とはいっても、その過敏さゆえ、人前に出ることが出来ない、電車など乗り物に乗れない、潔癖症だ、などといった社会生活上の支障が出ていることもあります。

著しい苦痛や支障があれば、それは疾患と診断されるでしょう。

しかし先程も述べたようにHSPは病気ではなく、性格の傾向です。

視線をあわせられない、公共の場所が怖い、などHSPの特徴が苦痛であれば通院すべきといえますが、それはHSPとしてではなく、強迫性障害や不安障害、気分障害などの診断基準のある疾患名となるでしょう。

HSPと付き合っていくなら

最近は芸能人・著名人、とくにアーティストなどでHSPを公言している人が増えてきました。

感覚が過敏なのは、言い方を変えれば、些細な変化も感じ取れるすばらしい能力ですから、タレント性につながってきます。

HSPの特徴は字のままでは短所にしか見えませんが、長所でもあるため、生かしていくのも自分次第です。

自分の過ごしやすいように場所を整え、作業をしやすくしてみたり、

日差しや雑音をさけるためにサングラスやヘッドホンそしてみたり、

苦手なところは素直に頼り、得意な分野を伸ばすために努力をするよう切り替えてみたり。

他人と違うからと短所のままで考えるのではなく、自分の得意を活かせるように考え行動してみると、HSPの生きづらさも、自分の人生を豊かにしてくれるものになるでしょう。

② 3項目すべてに当てはまるわけではない、でも困っている。そんなあなたへ


HSPは診断基準ではないため、いくつか当てはまったから病気、または全て当てはまったから病気というわけではありません。

こういった基準というのは、1項目減るだけで2割も該当者が増えます。

4項目当てはまるHSPの人が人口の2割だとしたら、3項目当てはまる人は人口の4割、2項目だけ当てはまる人は6割を超えます。

いくつか当てはまったからといって、病気だ、検査だ、といった心配をする必要はありません。

HSPの定義は「4項目すべてに該当すること」ですから、

もし生きづらさ、周りとの違いで苦しんでいても、その原因はHSPではないといえるでしょう。

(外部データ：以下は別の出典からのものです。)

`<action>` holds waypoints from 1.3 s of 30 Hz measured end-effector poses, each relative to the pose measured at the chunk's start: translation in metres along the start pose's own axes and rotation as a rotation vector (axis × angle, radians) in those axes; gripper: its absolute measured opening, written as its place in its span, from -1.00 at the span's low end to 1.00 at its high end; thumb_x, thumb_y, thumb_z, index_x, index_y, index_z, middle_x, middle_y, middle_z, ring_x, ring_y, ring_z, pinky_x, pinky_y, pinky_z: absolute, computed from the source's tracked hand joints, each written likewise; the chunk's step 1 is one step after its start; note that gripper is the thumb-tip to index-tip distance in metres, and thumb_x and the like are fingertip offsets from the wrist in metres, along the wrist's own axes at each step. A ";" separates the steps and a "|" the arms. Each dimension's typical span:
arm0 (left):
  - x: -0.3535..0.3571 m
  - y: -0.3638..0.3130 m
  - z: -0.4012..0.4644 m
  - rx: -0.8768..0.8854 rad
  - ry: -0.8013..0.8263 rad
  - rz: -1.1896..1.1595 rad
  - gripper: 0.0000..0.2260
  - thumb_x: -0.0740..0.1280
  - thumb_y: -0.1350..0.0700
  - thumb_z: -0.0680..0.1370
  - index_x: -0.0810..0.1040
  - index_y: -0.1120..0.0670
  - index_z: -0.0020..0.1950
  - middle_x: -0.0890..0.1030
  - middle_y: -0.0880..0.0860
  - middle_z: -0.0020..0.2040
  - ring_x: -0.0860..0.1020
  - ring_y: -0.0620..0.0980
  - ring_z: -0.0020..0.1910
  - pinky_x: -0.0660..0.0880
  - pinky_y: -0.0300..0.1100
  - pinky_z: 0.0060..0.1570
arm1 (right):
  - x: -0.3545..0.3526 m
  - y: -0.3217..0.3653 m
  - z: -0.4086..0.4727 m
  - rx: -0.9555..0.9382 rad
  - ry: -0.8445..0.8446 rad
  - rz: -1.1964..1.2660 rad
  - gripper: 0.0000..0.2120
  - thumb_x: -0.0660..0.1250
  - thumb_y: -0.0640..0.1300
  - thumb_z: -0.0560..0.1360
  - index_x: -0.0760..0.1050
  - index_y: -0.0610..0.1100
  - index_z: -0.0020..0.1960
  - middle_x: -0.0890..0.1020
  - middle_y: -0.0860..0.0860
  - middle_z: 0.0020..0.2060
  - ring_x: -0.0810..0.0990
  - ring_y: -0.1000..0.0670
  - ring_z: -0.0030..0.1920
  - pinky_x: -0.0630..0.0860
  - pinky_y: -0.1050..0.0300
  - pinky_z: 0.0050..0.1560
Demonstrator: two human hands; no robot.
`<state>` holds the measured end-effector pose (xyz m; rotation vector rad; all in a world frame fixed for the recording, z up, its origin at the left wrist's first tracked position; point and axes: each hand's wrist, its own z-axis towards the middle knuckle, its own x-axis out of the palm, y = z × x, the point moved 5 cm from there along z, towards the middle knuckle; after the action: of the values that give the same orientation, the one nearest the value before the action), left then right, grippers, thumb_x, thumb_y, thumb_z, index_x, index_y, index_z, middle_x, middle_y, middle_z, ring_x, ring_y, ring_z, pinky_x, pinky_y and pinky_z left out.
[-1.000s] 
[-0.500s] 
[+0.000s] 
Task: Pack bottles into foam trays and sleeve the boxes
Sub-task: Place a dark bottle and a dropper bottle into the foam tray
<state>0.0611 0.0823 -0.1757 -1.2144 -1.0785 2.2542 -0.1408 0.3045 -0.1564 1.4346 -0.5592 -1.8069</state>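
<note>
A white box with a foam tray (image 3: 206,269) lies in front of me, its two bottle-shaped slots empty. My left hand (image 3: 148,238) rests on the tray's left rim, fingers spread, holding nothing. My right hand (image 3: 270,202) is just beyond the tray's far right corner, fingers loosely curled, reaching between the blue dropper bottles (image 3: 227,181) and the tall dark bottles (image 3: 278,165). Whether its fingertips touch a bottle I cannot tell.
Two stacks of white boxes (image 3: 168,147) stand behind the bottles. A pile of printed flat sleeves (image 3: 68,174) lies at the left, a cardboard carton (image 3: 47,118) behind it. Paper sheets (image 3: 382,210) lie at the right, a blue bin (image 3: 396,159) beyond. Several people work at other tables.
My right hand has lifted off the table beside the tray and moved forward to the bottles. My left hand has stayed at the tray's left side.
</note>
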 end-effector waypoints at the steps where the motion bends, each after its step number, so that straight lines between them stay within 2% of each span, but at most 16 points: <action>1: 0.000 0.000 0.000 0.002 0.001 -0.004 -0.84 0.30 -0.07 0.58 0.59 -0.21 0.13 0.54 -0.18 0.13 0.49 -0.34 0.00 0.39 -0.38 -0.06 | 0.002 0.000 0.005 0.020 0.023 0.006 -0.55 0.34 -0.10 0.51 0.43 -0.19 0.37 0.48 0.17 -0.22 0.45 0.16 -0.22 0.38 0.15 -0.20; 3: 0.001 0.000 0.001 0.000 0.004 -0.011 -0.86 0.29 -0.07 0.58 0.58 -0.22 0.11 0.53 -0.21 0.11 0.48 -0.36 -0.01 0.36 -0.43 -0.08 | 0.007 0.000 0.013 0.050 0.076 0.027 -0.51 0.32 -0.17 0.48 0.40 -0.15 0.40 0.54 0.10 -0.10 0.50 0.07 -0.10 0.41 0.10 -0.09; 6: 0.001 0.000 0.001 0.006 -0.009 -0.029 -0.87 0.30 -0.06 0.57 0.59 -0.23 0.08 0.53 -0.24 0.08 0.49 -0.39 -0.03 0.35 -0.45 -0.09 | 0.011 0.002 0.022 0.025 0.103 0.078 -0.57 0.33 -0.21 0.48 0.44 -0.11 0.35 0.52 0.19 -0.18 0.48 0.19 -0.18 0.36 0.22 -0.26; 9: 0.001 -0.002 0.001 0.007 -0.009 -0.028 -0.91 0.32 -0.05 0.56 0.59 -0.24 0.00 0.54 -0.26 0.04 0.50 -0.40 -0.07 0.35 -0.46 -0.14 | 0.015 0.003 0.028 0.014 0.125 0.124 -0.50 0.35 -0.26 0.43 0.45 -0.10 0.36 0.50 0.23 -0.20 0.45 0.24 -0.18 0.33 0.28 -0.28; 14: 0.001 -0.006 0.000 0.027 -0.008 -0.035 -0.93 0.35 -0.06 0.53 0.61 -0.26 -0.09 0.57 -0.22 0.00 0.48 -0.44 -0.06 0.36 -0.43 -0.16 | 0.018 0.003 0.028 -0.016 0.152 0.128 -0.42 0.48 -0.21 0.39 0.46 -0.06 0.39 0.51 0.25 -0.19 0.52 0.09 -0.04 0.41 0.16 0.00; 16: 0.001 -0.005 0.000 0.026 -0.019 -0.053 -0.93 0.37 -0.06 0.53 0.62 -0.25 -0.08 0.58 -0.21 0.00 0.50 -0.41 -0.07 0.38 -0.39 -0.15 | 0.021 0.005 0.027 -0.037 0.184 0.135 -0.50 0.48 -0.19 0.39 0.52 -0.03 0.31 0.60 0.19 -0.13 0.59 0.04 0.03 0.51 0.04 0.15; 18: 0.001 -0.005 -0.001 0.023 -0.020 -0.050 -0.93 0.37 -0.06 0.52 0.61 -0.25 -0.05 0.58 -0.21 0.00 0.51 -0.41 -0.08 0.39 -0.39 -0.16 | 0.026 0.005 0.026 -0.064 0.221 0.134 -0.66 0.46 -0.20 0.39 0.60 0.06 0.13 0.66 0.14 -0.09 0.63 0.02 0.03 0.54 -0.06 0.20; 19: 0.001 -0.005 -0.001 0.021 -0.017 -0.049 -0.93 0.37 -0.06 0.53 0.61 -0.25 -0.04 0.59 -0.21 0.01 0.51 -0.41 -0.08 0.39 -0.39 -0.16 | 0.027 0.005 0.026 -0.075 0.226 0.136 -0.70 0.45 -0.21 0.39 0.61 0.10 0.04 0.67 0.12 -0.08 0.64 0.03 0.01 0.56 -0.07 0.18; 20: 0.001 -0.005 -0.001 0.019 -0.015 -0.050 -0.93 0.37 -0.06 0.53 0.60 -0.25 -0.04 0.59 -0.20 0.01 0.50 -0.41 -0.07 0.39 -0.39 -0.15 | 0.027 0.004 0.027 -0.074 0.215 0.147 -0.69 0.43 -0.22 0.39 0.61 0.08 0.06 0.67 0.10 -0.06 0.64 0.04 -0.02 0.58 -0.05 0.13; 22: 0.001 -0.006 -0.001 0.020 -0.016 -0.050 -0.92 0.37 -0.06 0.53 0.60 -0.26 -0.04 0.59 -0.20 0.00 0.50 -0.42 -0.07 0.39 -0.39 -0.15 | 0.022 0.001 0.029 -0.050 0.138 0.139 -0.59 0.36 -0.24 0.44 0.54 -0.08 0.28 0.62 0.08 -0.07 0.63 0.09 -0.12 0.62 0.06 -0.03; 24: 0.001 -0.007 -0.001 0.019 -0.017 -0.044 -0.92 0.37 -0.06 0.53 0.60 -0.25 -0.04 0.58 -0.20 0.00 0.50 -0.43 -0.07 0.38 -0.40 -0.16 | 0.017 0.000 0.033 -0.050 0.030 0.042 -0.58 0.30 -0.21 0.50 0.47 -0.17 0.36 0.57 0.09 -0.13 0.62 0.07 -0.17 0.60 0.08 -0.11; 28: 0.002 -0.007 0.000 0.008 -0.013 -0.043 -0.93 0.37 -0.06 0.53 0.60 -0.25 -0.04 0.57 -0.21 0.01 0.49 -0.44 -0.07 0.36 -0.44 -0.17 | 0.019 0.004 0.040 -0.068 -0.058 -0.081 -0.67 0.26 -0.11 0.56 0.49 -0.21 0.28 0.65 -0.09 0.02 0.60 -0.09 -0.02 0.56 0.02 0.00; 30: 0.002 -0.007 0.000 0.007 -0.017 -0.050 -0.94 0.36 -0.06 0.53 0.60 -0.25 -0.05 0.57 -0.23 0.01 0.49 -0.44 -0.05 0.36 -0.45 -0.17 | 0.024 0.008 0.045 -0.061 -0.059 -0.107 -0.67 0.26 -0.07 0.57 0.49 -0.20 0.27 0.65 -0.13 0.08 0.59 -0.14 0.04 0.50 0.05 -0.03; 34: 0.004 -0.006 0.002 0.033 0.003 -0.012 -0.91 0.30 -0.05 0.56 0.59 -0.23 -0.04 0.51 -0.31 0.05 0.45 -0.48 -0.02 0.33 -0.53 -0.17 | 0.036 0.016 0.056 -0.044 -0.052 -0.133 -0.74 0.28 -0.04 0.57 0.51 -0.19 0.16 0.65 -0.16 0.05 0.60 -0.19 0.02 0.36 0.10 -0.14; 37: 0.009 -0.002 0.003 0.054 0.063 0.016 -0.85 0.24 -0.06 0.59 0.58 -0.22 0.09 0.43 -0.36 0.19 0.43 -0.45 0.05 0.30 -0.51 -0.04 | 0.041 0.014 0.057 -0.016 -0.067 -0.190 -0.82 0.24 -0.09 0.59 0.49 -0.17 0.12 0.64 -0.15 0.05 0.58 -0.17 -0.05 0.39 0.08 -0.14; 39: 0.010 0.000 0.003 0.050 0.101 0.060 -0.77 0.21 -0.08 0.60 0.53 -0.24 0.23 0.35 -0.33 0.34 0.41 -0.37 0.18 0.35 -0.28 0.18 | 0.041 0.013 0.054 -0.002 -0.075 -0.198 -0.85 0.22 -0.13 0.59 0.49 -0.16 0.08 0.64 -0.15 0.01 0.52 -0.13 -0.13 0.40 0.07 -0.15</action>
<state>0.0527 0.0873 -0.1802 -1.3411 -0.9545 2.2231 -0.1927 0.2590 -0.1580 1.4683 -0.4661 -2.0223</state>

その苦しさはHSPのせいだからではなく、べつの部分に原因があるとも考えられます。

HSPではないけど困っているなら

HSPに該当する人向けの対処方法の箇所でお話したとおり、神経の過敏さや疲れやすさで息苦しさを感じている人には、

その過敏さを生かしていく、という方法もあります。

また、HSPにあてはまらなくても、他人の視線が極端に怖いとか、神経過敏のため乗り物で移動できない、感覚過敏のため公共の場に出られない、といった社会的・生活上の支障や苦痛があれば、

それは通院すべきといえます。

HSPは医療概念ではないのでHSPでの通院とはなりませんが、その支障や苦痛があって生きていくことが大変に困難なのであれば、取り除くか、治療をしていく必要があるでしょう。

精神科の医師であれば、それが発達障害なのか、不安障害なのか、強迫性障害なのか、話を聞いてきちんと診断してくれます。

HSPでなくても、こういった苦痛で困っている人はたくさんいます。

過敏だ、疲弊しやすい、といった困難を抱えているのであれば、ぜひ医師に相談することをおすすめします。